Moreover, beyond these readily available modes, we are currently working on implementing a facial action coding reconnaissance module. This FACS [11] would present another non-verbal cue about the learner’s inner state as the cognitive workload module. Due to certain facial muscle activations, it is possible to detect basic emotions on a user’s face and therefore compute an emotional valence level. As long as this would be in a neutral or positive domain, the information conveyance might be all right or even entertaining. However, once the emotional valence level threshold is crossed into a negative sphere, the system should be able to incorporate this information. Further closed eyelids might indicate boredom or at least sleepiness and is therefore not beneficial for a learning success. Therefore, the system would be able to know when a unique learner is not able to follow the conveyance of information and suggest either a break or to choose another variation of conveyance by, for example, switching to an easier but more time-consuming variant.

Due to these non-verbal detection modules, it would be possible to detect specific instances where additional learner support would be beneficial instead of the standard time for the detection of faulty conveyance – during the learner success test at the end of a computer or web-based training program.

Although we discuss all of these non-verbal cue detection modules inside a learning setting, there are numerous possible applications, which would benefit from a proactive sensory phalanx. Smart home systems and self-driving cars would benefit from knowing a user’s valence state, as would streaming-services when recommending movies or tv-shows.

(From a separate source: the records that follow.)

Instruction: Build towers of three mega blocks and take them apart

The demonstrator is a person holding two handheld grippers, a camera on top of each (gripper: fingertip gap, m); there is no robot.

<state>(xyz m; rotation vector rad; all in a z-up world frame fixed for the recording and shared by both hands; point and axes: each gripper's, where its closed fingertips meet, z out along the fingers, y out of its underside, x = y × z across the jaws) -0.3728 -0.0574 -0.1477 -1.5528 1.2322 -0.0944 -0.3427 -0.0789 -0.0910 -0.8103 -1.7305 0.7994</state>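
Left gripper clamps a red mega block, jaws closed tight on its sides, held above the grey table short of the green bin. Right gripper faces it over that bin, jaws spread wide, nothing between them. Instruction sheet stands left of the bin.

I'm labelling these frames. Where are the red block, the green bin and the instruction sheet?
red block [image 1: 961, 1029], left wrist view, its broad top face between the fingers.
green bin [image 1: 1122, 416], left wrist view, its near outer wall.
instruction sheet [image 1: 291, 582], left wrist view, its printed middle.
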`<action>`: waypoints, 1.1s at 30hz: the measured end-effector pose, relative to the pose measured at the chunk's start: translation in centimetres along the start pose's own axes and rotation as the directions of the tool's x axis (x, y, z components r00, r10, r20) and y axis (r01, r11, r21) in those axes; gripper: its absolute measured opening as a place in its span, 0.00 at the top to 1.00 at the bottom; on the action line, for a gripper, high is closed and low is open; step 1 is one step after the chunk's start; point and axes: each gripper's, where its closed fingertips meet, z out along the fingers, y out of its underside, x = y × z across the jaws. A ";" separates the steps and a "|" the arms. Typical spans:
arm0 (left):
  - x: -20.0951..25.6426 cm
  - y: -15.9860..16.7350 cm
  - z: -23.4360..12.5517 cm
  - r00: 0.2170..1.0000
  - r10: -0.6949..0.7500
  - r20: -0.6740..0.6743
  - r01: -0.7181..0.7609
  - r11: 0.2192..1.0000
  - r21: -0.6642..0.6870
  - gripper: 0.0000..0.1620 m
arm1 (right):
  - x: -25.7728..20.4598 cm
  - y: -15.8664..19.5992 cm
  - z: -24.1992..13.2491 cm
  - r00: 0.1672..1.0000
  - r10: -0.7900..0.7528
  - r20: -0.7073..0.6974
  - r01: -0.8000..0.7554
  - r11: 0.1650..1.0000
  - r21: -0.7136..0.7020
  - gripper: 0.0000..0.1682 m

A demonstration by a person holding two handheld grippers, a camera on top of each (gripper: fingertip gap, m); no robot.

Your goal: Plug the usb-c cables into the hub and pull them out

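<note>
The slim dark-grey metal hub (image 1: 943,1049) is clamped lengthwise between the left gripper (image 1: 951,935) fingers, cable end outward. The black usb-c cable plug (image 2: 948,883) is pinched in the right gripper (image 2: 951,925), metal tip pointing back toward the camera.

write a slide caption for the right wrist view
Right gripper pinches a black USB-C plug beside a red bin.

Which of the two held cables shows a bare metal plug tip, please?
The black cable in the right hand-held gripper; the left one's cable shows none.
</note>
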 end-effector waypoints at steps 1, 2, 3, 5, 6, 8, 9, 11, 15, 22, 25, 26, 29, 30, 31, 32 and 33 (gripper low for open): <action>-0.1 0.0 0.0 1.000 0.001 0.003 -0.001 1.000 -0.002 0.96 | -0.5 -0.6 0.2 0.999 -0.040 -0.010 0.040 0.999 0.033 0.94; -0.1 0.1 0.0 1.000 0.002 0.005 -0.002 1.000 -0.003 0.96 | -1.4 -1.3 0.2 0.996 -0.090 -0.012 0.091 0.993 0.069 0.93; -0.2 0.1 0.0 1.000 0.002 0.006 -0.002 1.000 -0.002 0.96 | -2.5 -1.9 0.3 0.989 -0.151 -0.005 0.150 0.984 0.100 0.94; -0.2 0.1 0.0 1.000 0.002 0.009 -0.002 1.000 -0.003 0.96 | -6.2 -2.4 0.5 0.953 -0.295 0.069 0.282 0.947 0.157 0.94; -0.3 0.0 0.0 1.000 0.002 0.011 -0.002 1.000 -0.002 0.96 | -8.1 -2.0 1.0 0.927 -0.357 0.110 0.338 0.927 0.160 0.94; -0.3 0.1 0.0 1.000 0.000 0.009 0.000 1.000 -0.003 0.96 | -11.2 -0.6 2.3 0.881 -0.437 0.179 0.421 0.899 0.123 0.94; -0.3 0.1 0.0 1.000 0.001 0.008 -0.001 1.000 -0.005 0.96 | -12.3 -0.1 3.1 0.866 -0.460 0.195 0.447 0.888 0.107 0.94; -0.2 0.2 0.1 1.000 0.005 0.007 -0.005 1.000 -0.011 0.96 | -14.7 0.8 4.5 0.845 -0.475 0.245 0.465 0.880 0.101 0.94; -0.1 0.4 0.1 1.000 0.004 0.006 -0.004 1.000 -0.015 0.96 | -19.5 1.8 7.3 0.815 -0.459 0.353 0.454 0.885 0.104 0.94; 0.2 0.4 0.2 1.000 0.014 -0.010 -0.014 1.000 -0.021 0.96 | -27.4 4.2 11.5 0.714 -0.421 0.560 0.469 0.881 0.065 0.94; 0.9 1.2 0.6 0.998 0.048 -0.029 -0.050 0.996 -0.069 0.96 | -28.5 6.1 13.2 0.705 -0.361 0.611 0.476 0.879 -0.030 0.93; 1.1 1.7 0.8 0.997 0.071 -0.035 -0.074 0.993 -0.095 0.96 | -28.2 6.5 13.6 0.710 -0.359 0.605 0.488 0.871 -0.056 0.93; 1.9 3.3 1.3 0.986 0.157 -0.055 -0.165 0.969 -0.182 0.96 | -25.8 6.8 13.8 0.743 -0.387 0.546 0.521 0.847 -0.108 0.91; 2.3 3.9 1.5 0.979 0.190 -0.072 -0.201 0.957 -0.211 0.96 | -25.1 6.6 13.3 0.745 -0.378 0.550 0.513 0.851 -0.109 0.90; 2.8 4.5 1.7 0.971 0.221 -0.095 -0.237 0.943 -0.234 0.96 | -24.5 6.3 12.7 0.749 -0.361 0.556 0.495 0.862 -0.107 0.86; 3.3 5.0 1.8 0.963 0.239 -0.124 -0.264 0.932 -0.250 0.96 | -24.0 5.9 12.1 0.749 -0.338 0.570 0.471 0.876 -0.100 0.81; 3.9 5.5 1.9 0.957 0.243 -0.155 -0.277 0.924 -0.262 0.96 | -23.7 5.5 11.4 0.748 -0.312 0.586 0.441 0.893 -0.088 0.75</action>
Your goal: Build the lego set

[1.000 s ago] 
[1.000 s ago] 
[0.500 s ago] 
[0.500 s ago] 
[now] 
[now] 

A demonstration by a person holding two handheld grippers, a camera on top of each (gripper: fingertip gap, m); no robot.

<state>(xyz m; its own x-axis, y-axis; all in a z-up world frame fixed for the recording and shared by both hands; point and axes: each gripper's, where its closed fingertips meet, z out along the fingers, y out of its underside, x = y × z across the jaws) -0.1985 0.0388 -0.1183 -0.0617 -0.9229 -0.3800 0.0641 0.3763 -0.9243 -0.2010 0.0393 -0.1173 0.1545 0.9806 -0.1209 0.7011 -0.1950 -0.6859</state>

The cognitive load level could be used to detect a pilot’s overextension in aviation and deviations from established gaze patterns in air-traffic-controllers might indicate a problem.

Therefore, although this paper is merely outlining the implementation aspects of our validation, we showed what steps are necessary to implement a proactive agent system and we will continue to include said non-verbal detection modules into every-day-life human-computer-interactions.